In the mix...democratizing access to data, data literacy, and predictable responses to proposed privacy bill
1) Infochimps launched their API. People often ask, are you guys doing something similar? Yes, in that we are also interested in democratizing access to data, but we're focusing on a narrower area -- information that's too sensitive and too personal to release in the usual channels. In any case, we're excited to see more movement in this direction.2) Wikipedia began a trial of a new tool called "Pending Changes." To deal with glaring inaccuracies and vandalism, Wikipedia made certain entries off-limits for off-the-cuff editing. The trade-off, however, was that first-time editors to these articles couldn't get that immediate thrill of seeing their edits.
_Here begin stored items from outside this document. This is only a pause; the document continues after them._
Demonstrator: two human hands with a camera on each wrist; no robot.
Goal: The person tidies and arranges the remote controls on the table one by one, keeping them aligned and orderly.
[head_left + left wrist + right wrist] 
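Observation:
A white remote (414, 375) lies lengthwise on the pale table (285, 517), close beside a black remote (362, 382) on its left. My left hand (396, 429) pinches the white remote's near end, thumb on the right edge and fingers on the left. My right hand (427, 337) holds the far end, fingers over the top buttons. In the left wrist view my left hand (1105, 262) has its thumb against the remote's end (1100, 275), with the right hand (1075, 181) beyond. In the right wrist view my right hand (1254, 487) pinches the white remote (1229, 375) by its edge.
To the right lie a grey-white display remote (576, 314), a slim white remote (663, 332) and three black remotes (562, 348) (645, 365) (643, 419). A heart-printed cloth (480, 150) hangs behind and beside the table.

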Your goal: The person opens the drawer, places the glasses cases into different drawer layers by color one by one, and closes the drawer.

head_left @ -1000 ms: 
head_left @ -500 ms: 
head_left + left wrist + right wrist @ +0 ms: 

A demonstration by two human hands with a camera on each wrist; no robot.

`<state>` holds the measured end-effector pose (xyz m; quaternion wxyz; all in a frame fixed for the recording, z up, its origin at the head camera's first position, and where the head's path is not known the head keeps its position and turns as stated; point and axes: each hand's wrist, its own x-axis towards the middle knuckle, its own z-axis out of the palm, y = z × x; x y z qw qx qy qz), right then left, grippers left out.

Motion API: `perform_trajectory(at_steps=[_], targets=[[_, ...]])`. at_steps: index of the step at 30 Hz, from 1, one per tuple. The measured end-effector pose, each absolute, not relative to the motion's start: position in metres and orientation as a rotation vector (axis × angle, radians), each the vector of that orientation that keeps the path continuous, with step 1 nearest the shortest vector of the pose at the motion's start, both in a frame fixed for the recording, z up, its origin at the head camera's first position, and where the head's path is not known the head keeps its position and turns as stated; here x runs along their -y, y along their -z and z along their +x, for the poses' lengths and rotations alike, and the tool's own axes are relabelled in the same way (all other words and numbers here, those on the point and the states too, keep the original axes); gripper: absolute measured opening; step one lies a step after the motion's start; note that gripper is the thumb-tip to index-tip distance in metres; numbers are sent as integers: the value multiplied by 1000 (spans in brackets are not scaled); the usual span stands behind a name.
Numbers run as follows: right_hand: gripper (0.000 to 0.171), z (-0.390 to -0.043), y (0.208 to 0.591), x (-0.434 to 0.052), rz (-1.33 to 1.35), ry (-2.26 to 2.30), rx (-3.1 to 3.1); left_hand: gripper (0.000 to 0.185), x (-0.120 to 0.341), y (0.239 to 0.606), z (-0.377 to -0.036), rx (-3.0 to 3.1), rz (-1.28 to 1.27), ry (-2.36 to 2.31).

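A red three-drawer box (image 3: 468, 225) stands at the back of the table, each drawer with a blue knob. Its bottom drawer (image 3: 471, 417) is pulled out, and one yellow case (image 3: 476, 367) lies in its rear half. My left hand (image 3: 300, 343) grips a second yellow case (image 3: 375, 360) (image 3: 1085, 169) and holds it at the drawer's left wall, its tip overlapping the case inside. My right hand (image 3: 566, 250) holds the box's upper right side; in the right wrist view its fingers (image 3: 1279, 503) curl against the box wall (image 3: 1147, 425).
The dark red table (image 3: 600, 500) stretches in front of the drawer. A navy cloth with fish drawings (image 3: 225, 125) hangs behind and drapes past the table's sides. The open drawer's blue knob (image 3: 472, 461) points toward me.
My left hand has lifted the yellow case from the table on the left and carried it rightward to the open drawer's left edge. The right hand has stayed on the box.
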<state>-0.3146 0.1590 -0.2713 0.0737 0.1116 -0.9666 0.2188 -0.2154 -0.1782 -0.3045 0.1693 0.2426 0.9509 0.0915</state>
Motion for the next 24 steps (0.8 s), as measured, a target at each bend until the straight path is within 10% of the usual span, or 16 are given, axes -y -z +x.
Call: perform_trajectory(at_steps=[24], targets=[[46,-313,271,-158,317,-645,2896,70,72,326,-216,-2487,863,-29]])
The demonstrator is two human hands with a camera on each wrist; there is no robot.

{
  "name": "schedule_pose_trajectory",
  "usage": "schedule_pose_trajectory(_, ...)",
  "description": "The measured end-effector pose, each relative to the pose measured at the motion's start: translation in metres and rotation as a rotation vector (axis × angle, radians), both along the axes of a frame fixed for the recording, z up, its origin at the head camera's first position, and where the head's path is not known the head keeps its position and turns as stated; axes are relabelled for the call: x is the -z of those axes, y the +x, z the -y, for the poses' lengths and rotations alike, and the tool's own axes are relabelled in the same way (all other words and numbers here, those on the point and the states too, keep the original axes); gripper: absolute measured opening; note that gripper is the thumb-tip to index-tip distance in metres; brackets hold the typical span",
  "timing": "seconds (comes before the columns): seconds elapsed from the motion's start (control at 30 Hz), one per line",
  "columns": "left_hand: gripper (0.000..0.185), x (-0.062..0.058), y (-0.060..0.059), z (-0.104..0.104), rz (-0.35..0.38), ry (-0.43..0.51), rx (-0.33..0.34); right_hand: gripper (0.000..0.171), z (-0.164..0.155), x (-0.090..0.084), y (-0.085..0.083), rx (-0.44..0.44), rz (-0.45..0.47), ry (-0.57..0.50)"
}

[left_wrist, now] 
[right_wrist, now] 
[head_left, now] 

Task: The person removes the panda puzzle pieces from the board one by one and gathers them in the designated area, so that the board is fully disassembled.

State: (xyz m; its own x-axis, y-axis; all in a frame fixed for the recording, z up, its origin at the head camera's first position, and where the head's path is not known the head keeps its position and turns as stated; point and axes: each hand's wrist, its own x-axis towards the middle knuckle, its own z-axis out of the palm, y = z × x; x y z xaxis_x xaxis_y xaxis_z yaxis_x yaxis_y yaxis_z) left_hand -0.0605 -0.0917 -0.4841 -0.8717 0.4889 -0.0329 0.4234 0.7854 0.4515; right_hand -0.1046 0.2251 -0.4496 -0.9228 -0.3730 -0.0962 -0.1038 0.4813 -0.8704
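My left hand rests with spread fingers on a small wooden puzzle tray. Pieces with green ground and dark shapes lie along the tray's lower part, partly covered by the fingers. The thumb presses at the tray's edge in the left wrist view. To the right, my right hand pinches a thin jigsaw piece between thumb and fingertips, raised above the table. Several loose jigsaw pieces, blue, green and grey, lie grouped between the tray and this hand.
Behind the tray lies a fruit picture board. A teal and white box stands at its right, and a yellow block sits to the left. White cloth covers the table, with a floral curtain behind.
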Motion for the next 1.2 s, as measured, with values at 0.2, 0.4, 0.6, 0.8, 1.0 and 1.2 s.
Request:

Wikipedia's trying out a compromise, a tab in which these edits are visible as "pending changes." It's always fascinating to see all the different spaces in which people in a community can interact online -- this is a new one.3) The Info Law Group posted various groups' reactions to the privacy bill proposed by Representative Rick Boucher. Here's Part I, here's Part II. Fairly predictable, but it still never ceases to amuse me how far apart industry groups are from consumer advocates.4) Great discussion continues on the concept of "data literacy." I love this guest post from David Eaves on the Open Knowledge Foundation blog, with the awesome line:
It is worth remembering: We didn’t build libraries for an already literate citizenry. We built libraries to help citizens become literate. Today we build open data portals not because we have a data or public policy literate citizenry, we build them so that citizens may become literate in data, visualization, coding and public policy.